**INSTRUCTIONS TO FOLLOW**
Quote each line exactly, from the line that contains "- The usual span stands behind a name" down to the last line of the listing, and no other lines.

•••••

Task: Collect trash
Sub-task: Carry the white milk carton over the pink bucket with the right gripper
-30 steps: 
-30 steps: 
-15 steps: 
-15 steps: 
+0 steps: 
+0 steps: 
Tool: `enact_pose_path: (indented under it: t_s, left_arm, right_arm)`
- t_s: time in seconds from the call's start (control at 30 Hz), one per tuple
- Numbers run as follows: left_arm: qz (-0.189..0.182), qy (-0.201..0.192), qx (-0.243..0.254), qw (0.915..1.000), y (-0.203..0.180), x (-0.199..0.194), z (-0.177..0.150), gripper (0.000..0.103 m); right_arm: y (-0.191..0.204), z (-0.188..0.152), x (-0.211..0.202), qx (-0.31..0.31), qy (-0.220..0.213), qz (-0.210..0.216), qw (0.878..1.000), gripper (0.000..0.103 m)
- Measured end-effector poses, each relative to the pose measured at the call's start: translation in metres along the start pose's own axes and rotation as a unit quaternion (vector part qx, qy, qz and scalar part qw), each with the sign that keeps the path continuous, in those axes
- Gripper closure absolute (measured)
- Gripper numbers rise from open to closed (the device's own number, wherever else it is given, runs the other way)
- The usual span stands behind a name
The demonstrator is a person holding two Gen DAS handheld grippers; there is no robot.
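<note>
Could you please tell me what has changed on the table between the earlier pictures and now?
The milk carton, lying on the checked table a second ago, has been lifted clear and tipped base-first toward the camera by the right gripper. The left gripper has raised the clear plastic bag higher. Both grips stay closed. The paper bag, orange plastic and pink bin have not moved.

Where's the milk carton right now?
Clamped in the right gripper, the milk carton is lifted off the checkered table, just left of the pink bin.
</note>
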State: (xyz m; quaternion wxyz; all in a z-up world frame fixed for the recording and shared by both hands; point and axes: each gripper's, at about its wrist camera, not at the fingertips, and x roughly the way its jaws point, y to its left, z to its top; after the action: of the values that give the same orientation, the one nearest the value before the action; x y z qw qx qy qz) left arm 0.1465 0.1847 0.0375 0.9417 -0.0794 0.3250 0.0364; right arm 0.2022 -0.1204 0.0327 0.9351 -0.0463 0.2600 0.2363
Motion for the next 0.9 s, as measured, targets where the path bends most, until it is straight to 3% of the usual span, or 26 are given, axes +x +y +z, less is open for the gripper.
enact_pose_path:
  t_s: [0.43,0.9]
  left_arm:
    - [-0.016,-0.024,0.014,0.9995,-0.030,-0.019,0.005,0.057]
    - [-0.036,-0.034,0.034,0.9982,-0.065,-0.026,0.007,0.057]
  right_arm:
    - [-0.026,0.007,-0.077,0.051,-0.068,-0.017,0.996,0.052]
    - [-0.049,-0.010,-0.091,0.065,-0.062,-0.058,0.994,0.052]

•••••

**TASK SOLUTION**
- The usual span stands behind a name
The demonstrator is a person holding two Gen DAS handheld grippers; there is no robot.
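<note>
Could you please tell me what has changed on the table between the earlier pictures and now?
The milk carton, lying on the checked table a second ago, has been lifted clear and tipped base-first toward the camera by the right gripper. The left gripper has raised the clear plastic bag higher. Both grips stay closed. The paper bag, orange plastic and pink bin have not moved.

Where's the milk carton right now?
Clamped in the right gripper, the milk carton is lifted off the checkered table, just left of the pink bin.
</note>
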State: (xyz m; quaternion wxyz; all in a z-up world frame fixed for the recording and shared by both hands; point and axes: each gripper's, at about its wrist camera, not at the fingertips, and x roughly the way its jaws point, y to its left, z to its top; after the action: of the values that give the same orientation, the one nearest the value before the action; x y z qw qx qy qz) left arm 0.1465 0.1847 0.0375 0.9417 -0.0794 0.3250 0.0364; right arm 0.2022 -0.1204 0.0327 0.9351 -0.0463 0.2600 0.2363
Motion for the next 0.9 s, as measured, targets where the path bends most, until it is straight to 3% of the usual span, or 26 are given, axes +x +y +z, less is open for the gripper.
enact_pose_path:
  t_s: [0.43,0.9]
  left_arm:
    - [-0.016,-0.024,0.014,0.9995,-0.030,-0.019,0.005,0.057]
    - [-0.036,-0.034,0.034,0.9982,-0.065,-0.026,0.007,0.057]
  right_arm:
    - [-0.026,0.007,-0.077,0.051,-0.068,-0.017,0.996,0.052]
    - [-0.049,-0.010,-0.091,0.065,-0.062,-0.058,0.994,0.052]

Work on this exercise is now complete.